== Segment start ==

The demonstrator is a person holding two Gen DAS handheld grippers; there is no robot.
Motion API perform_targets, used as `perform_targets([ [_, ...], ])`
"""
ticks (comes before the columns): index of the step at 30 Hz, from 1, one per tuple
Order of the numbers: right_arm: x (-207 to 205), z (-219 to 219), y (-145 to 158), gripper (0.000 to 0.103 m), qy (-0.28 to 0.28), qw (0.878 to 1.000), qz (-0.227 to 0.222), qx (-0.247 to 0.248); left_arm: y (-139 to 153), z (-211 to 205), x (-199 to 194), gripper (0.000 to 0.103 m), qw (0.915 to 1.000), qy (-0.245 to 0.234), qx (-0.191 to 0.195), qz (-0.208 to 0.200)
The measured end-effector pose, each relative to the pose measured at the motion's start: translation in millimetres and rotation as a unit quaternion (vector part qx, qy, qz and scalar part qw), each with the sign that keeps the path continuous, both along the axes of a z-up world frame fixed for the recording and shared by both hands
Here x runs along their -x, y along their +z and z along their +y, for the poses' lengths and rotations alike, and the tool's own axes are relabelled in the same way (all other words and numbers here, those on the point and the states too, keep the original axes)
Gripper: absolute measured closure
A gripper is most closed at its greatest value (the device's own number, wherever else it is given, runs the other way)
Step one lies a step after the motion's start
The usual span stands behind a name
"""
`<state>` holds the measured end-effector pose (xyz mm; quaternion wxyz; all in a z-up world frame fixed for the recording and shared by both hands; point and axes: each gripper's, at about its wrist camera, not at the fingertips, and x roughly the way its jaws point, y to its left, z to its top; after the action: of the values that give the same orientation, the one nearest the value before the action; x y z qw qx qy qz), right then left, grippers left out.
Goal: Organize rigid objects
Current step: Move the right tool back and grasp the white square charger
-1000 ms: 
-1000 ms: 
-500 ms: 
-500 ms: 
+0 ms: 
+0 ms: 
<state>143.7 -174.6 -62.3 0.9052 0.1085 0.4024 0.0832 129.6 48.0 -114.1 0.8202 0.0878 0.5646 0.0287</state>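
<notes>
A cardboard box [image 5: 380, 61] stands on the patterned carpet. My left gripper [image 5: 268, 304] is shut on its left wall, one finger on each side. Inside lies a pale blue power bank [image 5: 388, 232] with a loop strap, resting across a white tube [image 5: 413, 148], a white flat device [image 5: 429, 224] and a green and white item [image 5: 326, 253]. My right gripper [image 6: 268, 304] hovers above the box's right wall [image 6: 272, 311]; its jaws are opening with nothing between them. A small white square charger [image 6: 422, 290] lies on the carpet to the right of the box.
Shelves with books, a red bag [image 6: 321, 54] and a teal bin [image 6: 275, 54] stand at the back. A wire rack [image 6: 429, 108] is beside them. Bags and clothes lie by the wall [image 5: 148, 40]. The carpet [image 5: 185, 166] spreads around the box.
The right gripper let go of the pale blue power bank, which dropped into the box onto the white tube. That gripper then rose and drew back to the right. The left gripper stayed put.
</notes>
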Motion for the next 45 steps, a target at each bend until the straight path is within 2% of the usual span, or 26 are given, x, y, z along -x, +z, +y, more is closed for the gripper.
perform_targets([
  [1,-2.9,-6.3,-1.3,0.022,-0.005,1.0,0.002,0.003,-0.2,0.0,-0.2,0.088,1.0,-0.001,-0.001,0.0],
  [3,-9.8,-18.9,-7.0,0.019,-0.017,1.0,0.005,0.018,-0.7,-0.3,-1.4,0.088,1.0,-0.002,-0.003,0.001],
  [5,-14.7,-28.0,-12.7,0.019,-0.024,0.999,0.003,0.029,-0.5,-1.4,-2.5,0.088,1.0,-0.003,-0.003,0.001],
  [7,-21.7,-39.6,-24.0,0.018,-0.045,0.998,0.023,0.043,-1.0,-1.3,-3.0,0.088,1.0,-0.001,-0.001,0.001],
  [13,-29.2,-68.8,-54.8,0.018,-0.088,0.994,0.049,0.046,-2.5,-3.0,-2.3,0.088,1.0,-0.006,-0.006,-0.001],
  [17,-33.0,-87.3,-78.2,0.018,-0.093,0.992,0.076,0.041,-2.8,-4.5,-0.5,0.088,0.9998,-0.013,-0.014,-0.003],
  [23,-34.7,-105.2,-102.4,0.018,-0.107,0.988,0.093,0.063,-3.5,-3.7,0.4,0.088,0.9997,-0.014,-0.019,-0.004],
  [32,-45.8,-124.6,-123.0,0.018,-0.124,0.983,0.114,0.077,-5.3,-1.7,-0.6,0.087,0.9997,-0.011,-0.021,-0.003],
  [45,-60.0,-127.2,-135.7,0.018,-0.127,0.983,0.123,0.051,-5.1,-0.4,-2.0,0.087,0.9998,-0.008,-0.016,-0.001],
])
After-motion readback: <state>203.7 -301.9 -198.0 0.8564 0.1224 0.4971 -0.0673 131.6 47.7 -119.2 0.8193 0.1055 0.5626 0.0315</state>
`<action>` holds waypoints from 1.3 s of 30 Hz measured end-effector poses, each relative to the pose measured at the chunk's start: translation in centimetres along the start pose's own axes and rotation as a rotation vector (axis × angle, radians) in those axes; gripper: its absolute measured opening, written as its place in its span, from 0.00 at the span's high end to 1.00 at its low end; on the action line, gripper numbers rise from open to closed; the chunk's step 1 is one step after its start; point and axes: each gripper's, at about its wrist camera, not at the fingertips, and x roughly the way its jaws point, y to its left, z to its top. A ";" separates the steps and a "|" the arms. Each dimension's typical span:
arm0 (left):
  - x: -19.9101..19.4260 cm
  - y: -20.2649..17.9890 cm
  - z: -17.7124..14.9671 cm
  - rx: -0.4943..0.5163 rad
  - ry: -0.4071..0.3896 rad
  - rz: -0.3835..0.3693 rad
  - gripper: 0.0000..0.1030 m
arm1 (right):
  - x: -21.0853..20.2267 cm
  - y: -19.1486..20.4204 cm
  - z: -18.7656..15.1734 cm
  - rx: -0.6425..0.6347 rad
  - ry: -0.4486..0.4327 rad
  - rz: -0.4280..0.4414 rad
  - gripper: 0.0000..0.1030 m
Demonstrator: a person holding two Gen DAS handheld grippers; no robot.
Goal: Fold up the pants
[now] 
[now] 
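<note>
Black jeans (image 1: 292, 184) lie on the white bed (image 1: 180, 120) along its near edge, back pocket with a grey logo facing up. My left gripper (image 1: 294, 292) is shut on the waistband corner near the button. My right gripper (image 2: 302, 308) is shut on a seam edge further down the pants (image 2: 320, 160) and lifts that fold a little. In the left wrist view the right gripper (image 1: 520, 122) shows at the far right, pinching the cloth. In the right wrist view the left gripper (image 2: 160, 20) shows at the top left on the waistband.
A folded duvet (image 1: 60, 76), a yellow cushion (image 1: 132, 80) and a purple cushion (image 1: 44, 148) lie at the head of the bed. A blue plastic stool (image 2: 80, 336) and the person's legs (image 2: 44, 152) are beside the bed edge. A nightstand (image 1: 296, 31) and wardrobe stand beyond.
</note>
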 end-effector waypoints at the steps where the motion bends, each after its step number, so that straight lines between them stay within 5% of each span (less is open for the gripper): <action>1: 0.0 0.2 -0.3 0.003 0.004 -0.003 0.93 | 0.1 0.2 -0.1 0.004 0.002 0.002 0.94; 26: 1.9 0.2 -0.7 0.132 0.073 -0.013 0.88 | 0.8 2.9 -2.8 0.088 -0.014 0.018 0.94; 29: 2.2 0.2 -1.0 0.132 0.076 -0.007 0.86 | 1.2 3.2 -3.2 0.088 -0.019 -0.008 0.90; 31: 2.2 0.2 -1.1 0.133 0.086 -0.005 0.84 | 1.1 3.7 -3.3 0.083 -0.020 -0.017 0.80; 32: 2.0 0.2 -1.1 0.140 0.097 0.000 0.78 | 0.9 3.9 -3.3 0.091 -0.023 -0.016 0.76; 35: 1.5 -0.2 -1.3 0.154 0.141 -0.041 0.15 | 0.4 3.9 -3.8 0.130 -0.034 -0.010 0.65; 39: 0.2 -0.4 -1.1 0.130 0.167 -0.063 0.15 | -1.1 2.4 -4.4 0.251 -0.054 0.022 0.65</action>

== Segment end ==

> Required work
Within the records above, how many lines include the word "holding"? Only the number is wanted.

> Task result
2